Directions
Reproduce every line of the data, exactly and without its pictures.

Available data
----------

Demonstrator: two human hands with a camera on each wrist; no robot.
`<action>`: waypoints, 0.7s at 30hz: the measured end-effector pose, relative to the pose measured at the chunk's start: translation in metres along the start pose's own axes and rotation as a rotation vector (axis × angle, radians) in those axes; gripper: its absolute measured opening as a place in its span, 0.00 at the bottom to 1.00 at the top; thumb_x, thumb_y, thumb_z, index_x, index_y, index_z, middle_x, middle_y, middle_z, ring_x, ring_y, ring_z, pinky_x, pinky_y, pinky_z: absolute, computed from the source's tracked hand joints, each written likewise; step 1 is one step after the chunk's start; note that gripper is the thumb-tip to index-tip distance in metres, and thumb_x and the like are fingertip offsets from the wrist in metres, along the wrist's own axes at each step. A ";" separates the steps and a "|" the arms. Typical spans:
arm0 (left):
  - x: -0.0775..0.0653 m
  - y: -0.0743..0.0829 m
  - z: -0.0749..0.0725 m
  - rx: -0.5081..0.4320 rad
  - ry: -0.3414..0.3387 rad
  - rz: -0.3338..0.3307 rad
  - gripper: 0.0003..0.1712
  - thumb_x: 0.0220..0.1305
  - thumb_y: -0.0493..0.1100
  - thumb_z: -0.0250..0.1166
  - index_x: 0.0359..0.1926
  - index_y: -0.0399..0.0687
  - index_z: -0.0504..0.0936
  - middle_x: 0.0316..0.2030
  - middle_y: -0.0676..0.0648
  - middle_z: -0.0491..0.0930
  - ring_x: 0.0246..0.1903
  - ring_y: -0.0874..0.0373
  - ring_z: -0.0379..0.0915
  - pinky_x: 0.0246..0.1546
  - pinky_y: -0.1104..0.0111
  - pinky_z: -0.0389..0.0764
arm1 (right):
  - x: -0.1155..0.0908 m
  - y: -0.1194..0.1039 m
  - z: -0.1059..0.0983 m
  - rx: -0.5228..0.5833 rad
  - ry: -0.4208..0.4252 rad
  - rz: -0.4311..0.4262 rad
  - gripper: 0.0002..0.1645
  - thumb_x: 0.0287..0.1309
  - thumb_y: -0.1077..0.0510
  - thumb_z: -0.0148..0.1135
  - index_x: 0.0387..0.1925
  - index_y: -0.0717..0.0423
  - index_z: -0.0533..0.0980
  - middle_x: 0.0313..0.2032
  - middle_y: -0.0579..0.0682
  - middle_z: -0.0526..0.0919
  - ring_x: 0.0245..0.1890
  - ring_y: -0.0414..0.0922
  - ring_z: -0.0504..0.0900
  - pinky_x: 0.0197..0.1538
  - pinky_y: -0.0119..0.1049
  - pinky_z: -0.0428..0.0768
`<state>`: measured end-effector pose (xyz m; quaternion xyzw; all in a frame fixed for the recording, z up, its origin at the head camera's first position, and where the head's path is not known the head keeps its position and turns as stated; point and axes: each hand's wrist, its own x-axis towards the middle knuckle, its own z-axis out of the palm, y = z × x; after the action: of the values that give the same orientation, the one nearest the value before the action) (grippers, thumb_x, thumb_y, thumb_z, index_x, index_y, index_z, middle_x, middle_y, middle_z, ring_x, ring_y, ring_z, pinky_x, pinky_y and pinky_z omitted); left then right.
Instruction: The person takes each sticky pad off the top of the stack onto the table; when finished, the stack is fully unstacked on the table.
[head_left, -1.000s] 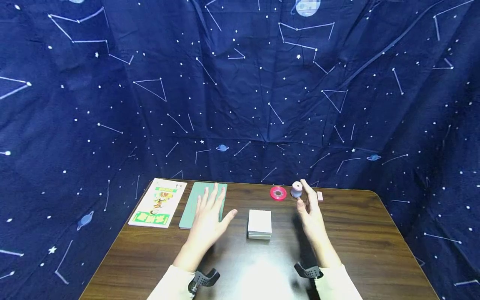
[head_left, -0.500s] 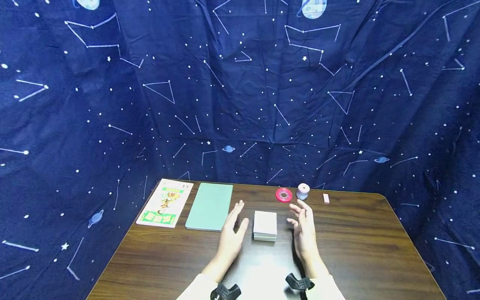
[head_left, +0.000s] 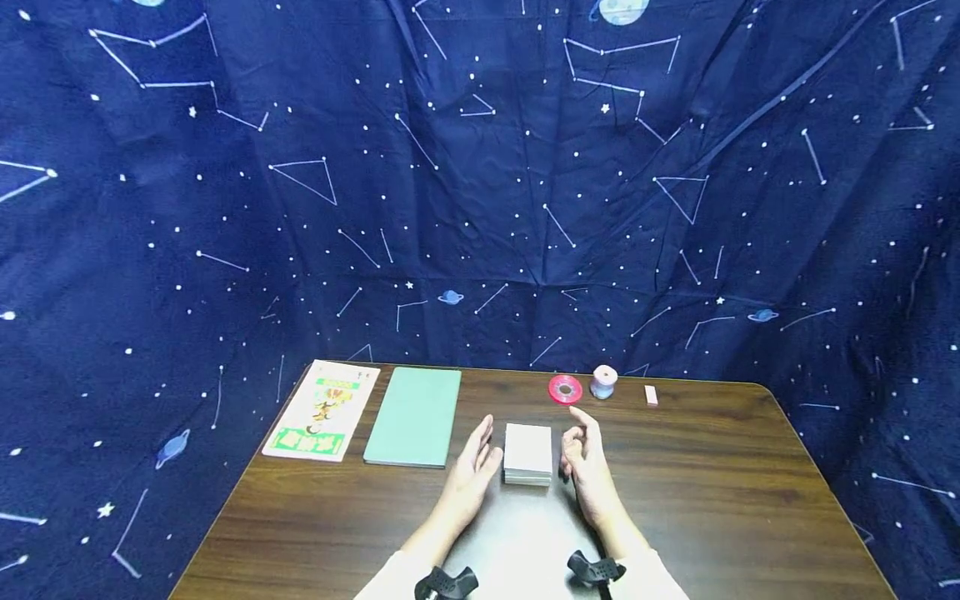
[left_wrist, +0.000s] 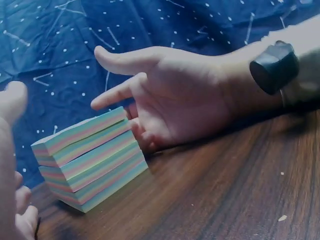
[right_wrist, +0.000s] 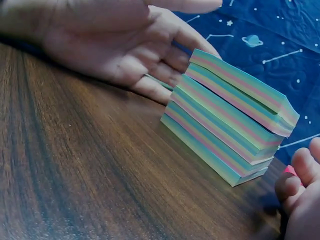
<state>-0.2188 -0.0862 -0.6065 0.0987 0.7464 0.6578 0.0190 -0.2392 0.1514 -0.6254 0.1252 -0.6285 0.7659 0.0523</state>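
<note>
Currently the stack of paper blocks (head_left: 528,452) stands on the bench (head_left: 712,483) between two hands, white on top, with pastel-striped sides. Its layers sit slightly out of line and no band shows round them, so an uneven squeeze, or one catching only the upper blocks, could make them slide apart. The left hand (head_left: 467,483) is open just beside the stack, thumb apart from the fingers; the right hand (head_left: 592,479) is loosely half open on the other side, index finger reaching out, the rest bent. Neither holds anything. Beyond the right hand lie a red disc (head_left: 565,398) and an upright spool (head_left: 603,382); a careless forward reach might topple the spool and set it rolling. A small pale block (head_left: 651,395) lies right of it. Farther left are a green notebook (head_left: 414,417) and a printed booklet (head_left: 322,410); starry cloth (head_left: 495,208) hangs behind.
</note>
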 end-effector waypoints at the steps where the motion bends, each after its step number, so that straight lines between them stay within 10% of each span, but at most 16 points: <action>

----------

Task response
Demonstrator: two human hands with a camera on each wrist; no robot.
`<action>`: waypoints, 0.7s at 30hz: the measured end-effector pose, relative to the pose measured at the chunk's start: translation in metres along the start pose's own axes and rotation as a rotation vector (axis × angle, radians) in those axes; gripper: its absolute measured opening as a place in its span, 0.00 at the bottom to 1.00 at the top; thumb_x, thumb_y, thumb_z, index_x, index_y, index_z, middle_x, middle_y, middle_z, ring_x, ring_y, ring_z, pinky_x, pinky_y, pinky_z: absolute, computed from the source's tracked hand joints, each written likewise; step 1 is one step after the chunk's start; note that gripper is the thumb-tip to index-tip distance in metres, and thumb_x and the like are fingertip offsets from the wrist in metres, along the wrist's own axes at each step. A ";" separates the steps and a "|" the arms. Typical spans:
arm0 (left):
  - x: -0.0775..0.0653 m
  - y: -0.0743..0.0829 m
  - z: -0.0749..0.0725 m
  - rx: -0.5081..0.4320 rad
  - ry: -0.3414..0.3387 rad
  - rz: -0.3338..0.3307 rad
  - gripper: 0.0003..0.1712
  - thumb_x: 0.0220..0.1305
  - thumb_y: -0.0493..0.1100
  - thumb_z: -0.0250..0.1166
  - index_x: 0.0359..0.1926
  - index_y: -0.0399..0.0687
  - index_z: -0.0504..0.0936
  - middle_x: 0.0316..0.2030
  - middle_y: -0.0676..0.0648
  - middle_z: -0.0491..0.0930
  - ring_x: 0.0246..0.1903
  - ring_y: -0.0874..0.0373
  - ring_z: -0.0379..0.0915
  - pinky_x: 0.0246..0.1546
  - pinky_y: -0.1104..0.0111
  - pinky_z: -0.0389..0.0764
arm1 (right):
  - x: -0.1155..0.0908 m
  - y: -0.1194..0.1039 m
  - z: -0.1059..0.0983 m
  - rx: -0.5228..0.5833 rad
  - ry: -0.4208..0.4252 rad
  - rz: -0.4311..0.4262 rad
  - gripper: 0.0002..0.1645
  - thumb_x: 0.0287..0.1309
  - thumb_y: -0.1077..0.0510
  - thumb_z: -0.0148..0.1135
  - index_x: 0.0387..0.1925
  - index_y: -0.0717..0.0423
  - index_z: -0.0533..0.0980
  - middle_x: 0.0313..0.2032
  - middle_y: -0.0579..0.0682
  - middle_z: -0.0526..0.0919
  - ring_x: 0.0245..0.1890
  - ring_y: -0.0414..0.0922
  - ring_z: -0.0504..0.0900
  - pinky_x: 0.0197..0.1538
  - pinky_y: -0.0119..0.1049
  - pinky_z: -0.0428..0.0768
`<state>`: measured end-effector pose (xyz m; quaternion xyzw; all in a frame fixed for the recording, z up, its origin at the head camera's first position, and where the head's path is not known the head keeps its position and turns as stated; point and axes: each hand's wrist, its own x-axis towards the middle knuckle, its own z-axis out of the palm, y = z × x; after the action: of the values that give the same orientation, the one nearest the value before the action) (grippers, thumb_x, thumb_y, thumb_z, index_x, index_y, index_z, middle_x, middle_y, middle_z, ring_x, ring_y, ring_z, pinky_x, pinky_y and pinky_z omitted); left then right.
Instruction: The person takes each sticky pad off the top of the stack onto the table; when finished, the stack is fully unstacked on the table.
[head_left, -1.000s] 
[head_left, -0.500s] 
[head_left, +0.000s] 
[left_wrist, +0.000s] 
[right_wrist, +0.000s] 
<state>-0.2188 -0.0862 -0.6065 0.0987 0.7464 0.6578 0.0190 -0.2392 0.1514 -0.6254 0.1252 -0.6285 0.7659 0.0523</state>
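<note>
Currently the stack of paper blocks (head_left: 528,452) stands on the bench (head_left: 712,483) between two hands, white on top, with pastel-striped sides. Its layers sit slightly out of line and no band shows round them, so an uneven squeeze, or one catching only the upper blocks, could make them slide apart. The left hand (head_left: 467,483) is open just beside the stack, thumb apart from the fingers; the right hand (head_left: 592,479) is loosely half open on the other side, index finger reaching out, the rest bent. Neither holds anything. Beyond the right hand lie a red disc (head_left: 565,398) and an upright spool (head_left: 603,382); a careless forward reach might topple the spool and set it rolling. A small pale block (head_left: 651,395) lies right of it. Farther left are a green notebook (head_left: 414,417) and a printed booklet (head_left: 322,410); starry cloth (head_left: 495,208) hangs behind.
</note>
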 end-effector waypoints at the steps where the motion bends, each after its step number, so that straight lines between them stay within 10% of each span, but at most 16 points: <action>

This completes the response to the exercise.